Predicting Project Success
My team and I used several modeling techniques to predict the success of government projects. Federal, state, and local governments begin hundreds of new projects every day, but many of them will end overbudget in delays, or might not be completed at all. An accurate model of project success would be useful for two reasons: first, an accurate prediction of success could allow a government to cancel bad projects earlier and move funding to more successful projects; second, an interpretable model could yield important inferences about what makes a successful project.

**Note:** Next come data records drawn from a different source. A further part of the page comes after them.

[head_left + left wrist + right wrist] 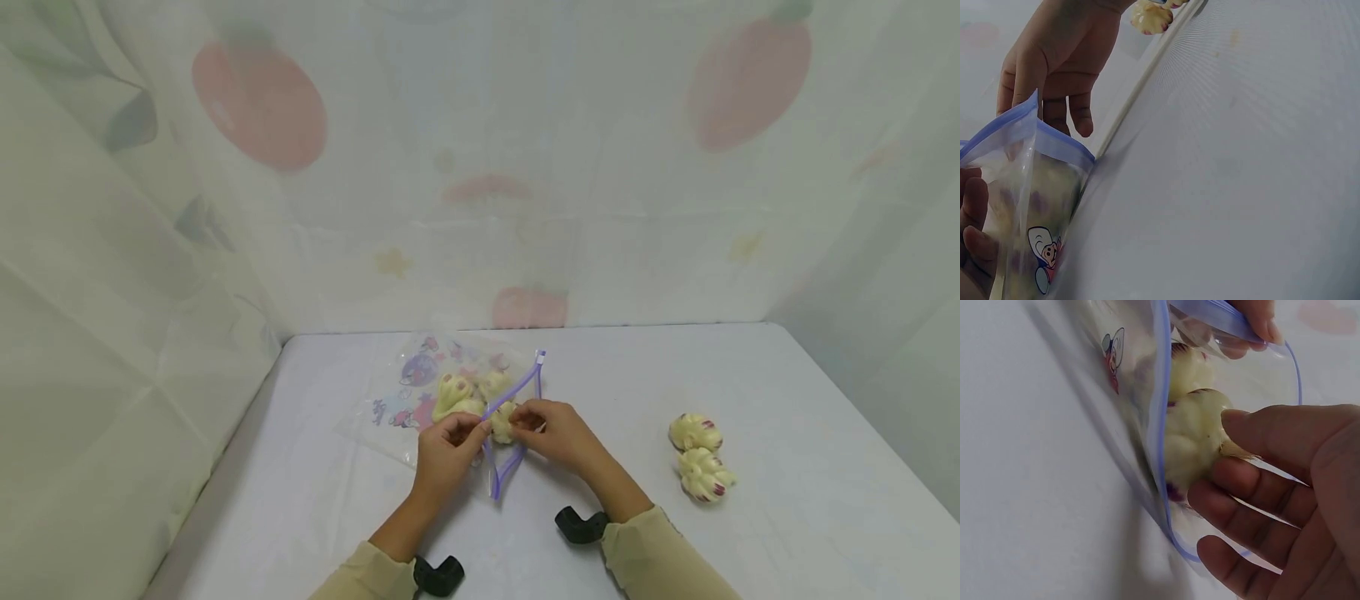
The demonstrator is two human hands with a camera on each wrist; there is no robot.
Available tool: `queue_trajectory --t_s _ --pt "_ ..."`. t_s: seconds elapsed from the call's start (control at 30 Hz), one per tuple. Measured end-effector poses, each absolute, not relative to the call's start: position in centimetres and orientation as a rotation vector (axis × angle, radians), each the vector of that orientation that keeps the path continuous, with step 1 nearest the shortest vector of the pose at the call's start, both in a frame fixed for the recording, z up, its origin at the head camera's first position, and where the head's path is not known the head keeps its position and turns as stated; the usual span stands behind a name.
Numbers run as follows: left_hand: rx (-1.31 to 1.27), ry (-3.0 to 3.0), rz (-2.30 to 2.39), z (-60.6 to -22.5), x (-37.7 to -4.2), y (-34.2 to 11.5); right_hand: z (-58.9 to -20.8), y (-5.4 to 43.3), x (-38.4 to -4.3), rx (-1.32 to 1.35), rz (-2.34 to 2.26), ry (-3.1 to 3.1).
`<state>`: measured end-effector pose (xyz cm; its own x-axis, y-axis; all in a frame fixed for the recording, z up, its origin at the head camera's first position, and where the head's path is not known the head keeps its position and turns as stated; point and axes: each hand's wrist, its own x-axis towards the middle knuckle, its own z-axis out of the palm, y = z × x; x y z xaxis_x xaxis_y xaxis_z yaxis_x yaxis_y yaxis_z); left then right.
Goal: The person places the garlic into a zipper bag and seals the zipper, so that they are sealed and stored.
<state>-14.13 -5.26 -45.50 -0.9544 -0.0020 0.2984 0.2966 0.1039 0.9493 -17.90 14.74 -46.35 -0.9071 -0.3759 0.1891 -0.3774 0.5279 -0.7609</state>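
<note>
A clear plastic zip bag [420, 371] printed with cartoon figures lies on the table, its purple zip rim spread into a gap facing the right hand. The left hand [446, 450] pinches this rim between thumb and fingers. Inside sit several pale yellow bulbs [453, 396] with purple-tipped scales, like lily bulbs. In the right wrist view, one bulb [1194, 437] with a tuft of roots lies just inside the mouth. The right hand [558, 433] reaches into the mouth, its thumb and fingers spread apart, fingertips right at that bulb.
Two more bulbs [701, 462] lie together on the white tabletop [810, 467] to the right. Black curved pieces [581, 527] sit at both wrists. Curtains [615, 167] with printed strawberries close off the back and sides of the table.
</note>
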Motion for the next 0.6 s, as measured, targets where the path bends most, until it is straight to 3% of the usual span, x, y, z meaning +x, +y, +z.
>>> queue_trajectory --t_s 0.6 --pt "-0.388 -2.201 -1.792 -45.0 -13.8 -5.1 -47.2 13.5 -17.6 0.892 1.368 -2.820"
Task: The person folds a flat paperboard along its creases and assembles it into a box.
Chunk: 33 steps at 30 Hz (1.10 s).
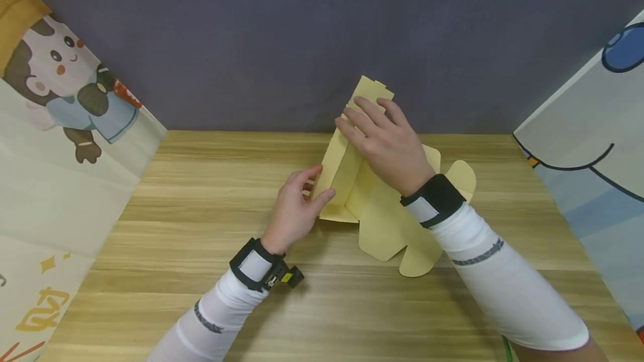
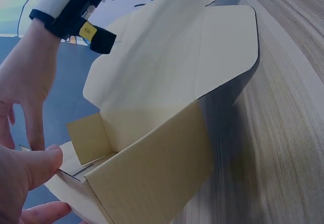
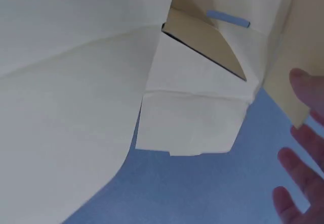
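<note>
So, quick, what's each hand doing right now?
Left hand: holding the cardboard box by its edge.
Right hand: touching the box; whether it grips can't be told.

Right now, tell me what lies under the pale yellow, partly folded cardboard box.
The light-brown wood-grain tabletop shows around the lower edges of the cardboard box. The area directly beneath is covered, so I cannot tell whether anything else lies there.

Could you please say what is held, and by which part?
The left hand holds the cardboard box by its near left side; whether the right hand grips it is unclear.
</note>
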Motion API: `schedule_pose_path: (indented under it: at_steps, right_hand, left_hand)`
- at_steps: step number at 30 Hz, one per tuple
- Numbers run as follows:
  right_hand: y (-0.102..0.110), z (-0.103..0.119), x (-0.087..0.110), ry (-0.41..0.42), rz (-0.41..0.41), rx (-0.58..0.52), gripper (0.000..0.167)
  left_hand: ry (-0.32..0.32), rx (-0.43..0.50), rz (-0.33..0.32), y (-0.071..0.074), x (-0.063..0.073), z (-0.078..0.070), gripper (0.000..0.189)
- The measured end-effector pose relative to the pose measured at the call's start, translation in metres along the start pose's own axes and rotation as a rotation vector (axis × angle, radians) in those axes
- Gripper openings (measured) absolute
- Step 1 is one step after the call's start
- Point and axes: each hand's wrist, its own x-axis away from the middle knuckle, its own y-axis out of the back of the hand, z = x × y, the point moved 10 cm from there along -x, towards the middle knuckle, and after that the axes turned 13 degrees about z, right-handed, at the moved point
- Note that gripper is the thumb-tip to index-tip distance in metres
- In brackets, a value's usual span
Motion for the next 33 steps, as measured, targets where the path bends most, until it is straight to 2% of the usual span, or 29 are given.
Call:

We started by visualizing several project datasets from New York City, Washington DC, and Federal IT projects. Next, we focused on the New York City project dataset and applied several modeling techniques, from simpler models like k-Nearest Neighbors and Linear Regression, to more complex models like generalized additive models and neural networks. Overall, we did not achieve great accuracy with our models, but we did glean important inferences about what determines project success. For example, the team that is performing the project had a big impact on the project success.
Platforms, tools, and systems:
- Python
- Numpy, Pandas, Matplotlib, Scikit-learn, TensorFlow, Keras